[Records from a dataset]

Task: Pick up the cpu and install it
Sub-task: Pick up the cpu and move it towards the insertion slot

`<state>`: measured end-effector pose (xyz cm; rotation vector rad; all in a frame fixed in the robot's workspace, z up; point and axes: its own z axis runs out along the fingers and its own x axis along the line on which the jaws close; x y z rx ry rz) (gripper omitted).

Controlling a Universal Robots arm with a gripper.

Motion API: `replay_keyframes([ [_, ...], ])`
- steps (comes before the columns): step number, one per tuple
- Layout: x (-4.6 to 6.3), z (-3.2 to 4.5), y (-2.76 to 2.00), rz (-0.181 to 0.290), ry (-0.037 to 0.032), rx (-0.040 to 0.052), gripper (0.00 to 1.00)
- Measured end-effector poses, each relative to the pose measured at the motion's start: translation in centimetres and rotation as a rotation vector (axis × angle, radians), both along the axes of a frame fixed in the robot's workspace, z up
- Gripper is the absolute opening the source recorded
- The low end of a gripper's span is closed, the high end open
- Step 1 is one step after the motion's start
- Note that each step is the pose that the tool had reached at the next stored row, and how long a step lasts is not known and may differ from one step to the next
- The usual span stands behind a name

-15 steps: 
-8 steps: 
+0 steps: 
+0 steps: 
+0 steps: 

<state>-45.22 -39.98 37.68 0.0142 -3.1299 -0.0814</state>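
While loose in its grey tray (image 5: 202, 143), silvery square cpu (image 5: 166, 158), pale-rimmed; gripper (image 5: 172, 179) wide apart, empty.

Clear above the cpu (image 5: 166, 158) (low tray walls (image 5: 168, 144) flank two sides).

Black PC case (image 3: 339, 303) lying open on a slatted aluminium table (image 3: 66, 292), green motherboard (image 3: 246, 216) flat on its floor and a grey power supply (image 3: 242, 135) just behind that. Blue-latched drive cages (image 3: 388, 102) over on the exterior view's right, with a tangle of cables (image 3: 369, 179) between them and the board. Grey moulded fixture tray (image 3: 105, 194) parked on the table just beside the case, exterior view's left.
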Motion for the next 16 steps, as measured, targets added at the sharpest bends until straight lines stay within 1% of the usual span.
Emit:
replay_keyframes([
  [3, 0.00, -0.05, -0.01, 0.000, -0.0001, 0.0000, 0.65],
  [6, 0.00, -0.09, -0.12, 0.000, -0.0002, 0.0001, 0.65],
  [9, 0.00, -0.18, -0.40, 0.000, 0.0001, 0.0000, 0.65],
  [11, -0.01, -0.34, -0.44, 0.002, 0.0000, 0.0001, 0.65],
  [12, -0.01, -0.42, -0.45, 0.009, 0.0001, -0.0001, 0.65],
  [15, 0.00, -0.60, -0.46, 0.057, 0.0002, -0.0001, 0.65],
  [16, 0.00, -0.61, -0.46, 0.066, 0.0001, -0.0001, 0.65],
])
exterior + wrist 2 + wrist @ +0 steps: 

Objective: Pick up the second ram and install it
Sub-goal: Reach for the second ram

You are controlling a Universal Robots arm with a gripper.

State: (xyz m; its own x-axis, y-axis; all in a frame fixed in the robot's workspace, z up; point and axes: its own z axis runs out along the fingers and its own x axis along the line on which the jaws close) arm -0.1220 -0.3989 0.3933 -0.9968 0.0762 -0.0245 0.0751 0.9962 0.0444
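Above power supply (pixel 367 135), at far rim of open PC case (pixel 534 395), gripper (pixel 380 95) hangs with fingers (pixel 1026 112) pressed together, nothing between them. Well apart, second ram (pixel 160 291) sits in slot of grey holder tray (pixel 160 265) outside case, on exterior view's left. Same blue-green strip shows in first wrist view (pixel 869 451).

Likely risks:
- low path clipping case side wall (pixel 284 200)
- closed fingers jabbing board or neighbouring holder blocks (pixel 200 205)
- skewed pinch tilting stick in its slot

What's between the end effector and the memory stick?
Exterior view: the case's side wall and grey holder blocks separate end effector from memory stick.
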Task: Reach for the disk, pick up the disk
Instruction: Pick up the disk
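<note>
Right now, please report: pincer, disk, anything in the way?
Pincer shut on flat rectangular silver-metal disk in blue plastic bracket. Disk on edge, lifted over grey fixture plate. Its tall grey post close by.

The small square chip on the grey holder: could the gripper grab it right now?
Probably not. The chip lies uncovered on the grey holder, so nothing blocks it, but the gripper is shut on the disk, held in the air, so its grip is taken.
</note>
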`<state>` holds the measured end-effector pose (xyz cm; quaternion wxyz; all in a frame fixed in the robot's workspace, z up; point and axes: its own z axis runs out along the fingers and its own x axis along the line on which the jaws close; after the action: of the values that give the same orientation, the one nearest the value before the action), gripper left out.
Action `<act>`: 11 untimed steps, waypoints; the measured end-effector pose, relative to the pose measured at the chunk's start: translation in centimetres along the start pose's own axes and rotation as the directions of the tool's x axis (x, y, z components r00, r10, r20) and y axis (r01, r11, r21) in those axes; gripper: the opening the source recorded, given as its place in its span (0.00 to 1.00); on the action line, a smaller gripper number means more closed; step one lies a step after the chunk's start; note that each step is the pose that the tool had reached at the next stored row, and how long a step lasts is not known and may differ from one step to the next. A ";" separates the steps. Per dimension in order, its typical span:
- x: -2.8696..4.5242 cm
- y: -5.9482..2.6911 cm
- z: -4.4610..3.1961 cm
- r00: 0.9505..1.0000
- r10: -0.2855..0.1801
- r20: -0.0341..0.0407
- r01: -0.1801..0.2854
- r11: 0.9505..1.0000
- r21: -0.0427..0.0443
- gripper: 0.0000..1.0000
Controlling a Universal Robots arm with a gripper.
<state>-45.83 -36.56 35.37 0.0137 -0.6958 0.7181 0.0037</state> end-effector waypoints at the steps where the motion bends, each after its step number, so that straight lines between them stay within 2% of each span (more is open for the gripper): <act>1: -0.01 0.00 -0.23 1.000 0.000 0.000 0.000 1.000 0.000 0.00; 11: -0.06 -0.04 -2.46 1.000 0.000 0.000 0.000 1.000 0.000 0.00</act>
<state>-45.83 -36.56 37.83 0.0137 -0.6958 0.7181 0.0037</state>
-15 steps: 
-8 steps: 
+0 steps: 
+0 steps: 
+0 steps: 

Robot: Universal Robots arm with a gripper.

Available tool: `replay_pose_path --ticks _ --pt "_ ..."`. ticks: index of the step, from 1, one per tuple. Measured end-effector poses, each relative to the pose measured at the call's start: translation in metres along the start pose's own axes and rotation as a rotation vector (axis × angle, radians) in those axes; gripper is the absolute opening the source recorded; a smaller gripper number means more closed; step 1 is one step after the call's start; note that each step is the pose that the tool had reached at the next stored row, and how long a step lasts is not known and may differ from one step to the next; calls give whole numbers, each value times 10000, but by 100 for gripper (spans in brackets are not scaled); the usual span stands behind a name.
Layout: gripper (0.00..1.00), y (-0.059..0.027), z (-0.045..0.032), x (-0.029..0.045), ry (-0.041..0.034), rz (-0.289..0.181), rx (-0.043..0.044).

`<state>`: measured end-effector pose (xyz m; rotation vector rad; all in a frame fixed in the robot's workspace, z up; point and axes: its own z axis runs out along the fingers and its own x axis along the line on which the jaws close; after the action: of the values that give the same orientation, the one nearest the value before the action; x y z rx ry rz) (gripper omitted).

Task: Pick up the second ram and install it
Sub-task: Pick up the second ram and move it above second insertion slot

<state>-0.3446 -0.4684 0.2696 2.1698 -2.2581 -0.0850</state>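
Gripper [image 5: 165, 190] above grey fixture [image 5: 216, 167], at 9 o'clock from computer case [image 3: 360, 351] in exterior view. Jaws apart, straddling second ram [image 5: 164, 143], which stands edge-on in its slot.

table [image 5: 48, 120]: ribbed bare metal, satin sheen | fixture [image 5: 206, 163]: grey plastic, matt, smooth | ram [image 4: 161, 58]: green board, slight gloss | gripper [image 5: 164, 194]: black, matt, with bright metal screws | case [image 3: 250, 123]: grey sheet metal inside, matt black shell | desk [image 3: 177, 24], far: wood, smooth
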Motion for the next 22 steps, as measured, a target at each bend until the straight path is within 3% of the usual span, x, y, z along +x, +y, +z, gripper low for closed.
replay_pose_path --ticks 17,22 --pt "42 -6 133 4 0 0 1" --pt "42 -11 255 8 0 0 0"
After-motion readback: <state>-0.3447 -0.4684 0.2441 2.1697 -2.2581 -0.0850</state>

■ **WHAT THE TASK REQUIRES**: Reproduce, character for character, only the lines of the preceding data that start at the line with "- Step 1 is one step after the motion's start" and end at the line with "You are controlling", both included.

■ **RESPONSE**:
- Step 1 is one step after the motion's start
- Note that each step is the pose that the tool had reached at the next stored row, and how long a step lasts is not known and may differ from one step to the next
- The usual span stands behind a name

-15 steps: 
-8 steps: 
+0 steps: 
+0 steps: 
+0 steps: 

<state>-45.22 -39.98 37.68 0.0142 -3.1299 -0.0814</state>
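While loose in its grey tray (image 5: 202, 143), silvery square cpu (image 5: 166, 158), pale-rimmed; gripper (image 5: 172, 179) wide apart, empty.

Clear above the cpu (image 5: 166, 158) (low tray walls (image 5: 168, 144) flank two sides).

Black PC case (image 3: 339, 303) lying open on a slatted aluminium table (image 3: 66, 292), green motherboard (image 3: 246, 216) flat on its floor and a grey power supply (image 3: 242, 135) just behind that. Blue-latched drive cages (image 3: 388, 102) over on the exterior view's right, with a tangle of cables (image 3: 369, 179) between them and the board. Grey moulded fixture tray (image 3: 105, 194) parked on the table just beside the case, exterior view's left.
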Motion for the next 16 steps, as measured, targets added at the sharpest bends until straight lines stay within 1% of the usual span.
Emit:
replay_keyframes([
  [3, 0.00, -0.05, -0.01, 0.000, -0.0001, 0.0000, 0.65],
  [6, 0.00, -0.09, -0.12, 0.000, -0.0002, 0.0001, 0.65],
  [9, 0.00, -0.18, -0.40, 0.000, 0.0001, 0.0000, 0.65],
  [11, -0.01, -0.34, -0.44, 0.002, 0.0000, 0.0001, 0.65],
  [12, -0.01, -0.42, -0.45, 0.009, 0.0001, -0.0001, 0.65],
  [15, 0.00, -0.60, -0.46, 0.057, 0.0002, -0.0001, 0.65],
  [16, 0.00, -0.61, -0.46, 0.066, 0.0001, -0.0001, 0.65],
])
exterior + wrist 2 + wrist @ +0 steps: 

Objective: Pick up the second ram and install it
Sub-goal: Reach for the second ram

You are controlling a Universal Robots arm with a gripper.

This is the complete answer.